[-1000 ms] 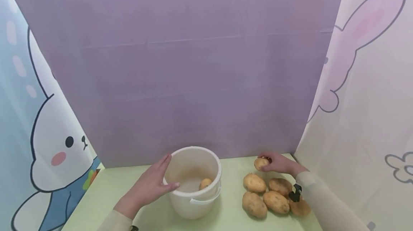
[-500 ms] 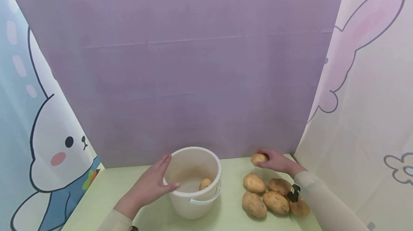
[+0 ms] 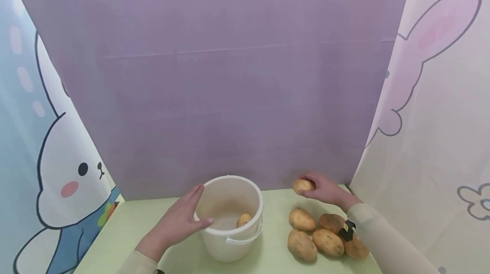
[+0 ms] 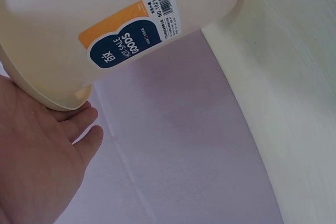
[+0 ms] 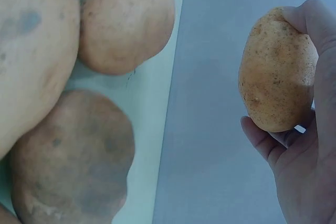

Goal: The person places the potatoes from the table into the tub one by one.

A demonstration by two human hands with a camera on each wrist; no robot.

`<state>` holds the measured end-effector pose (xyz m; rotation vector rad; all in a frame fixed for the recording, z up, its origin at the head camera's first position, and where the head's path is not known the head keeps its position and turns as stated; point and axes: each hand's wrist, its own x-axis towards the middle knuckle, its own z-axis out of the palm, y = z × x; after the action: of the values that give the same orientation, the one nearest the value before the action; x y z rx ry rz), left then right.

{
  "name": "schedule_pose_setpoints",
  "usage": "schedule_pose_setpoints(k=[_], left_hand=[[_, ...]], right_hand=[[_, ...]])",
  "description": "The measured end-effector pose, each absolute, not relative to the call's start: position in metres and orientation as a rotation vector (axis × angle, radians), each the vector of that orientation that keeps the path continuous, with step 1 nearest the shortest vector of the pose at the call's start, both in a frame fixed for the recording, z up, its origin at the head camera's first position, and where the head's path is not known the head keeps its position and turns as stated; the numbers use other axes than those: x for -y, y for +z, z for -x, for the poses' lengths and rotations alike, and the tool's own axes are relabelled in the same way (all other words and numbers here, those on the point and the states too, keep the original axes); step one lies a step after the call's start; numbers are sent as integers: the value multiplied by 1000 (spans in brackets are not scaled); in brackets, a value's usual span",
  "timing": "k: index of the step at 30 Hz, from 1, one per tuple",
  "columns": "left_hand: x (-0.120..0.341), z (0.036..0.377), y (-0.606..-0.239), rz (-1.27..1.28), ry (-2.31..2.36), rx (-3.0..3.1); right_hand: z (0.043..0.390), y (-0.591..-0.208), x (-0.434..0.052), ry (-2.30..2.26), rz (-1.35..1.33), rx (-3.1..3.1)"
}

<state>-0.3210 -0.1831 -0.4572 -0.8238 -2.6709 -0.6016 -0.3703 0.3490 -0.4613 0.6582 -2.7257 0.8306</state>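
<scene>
A white bucket [image 3: 229, 246] with a swing handle stands on the table, and one potato [image 3: 243, 220] lies inside it. My left hand [image 3: 178, 223] holds the bucket's left rim, the thumb reaching over the opening; in the left wrist view its fingers [image 4: 79, 124] lie at the rim's outside. Raised near the back of the table, a small potato [image 3: 303, 186] is gripped in my right hand [image 3: 325, 189]. The right wrist view shows thumb and fingers around that potato [image 5: 278, 72]. Several larger potatoes [image 3: 301, 245] lie in a group below the right hand; the right forearm partly covers one.
The pale green table [image 3: 273, 223] ends at a purple backdrop [image 3: 237, 95]. Printed rabbit curtains [image 3: 76, 146] enclose the left and right sides. The bucket's handle [image 3: 245, 239] hangs down at its front right.
My right hand has lifted the small potato and carried it slightly left and toward the backdrop. The left hand and the bucket have stayed put.
</scene>
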Motion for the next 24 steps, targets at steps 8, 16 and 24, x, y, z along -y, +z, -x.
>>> schedule_pose_setpoints(k=[8, 16, 24], left_hand=[[183, 319, -456, 811, -603, 2688], [182, 318, -454, 811, -617, 2689], [182, 321, -454, 812, -601, 2690]], right_hand=[[365, -447, -327, 767, -699, 2679], [359, -427, -306, 724, -747, 2627], [358, -413, -290, 702, -806, 2590]])
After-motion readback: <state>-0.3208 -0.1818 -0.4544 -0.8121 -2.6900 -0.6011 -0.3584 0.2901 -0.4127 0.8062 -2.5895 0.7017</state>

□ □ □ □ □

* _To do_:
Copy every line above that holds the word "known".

* _Solution to this problem_:
`<state>` holds the measured end-effector pose (xyz m; rotation vector rad; all in a frame fixed for the recording, z up, its origin at the head camera's first position, and where the head's path is not known the head keeps its position and turns as stated; point and axes: each hand's wrist, its own x-axis towards the middle knuckle, its own z-axis out of the palm, y = z × x; after the action: of the values that give the same orientation, the one nearest the value before the action; x y z rx ry rz), left then right.
  "description": "The measured end-effector pose, each absolute, not relative to the call's start: position in metres and orientation as a rotation vector (axis × angle, radians), each the vector of that orientation that keeps the path continuous, with step 1 nearest the shortest vector of the pose at the call's start, both in a frame fixed for the recording, z up, its origin at the head camera's first position, and where the head's path is not known the head keeps its position and turns as stated; the numbers use other axes than those: x for -y, y for +z, z for -x, for the poses' lengths and rotations alike, and the tool's own axes are relabelled in the same way (all other words and numbers here, those on the point and the states too, keep the original axes); step one lies a step after the call's start; numbers are sent as integers: the value multiplied by 1000 (spans in brackets are not scaled); in brackets, a value's usual span",

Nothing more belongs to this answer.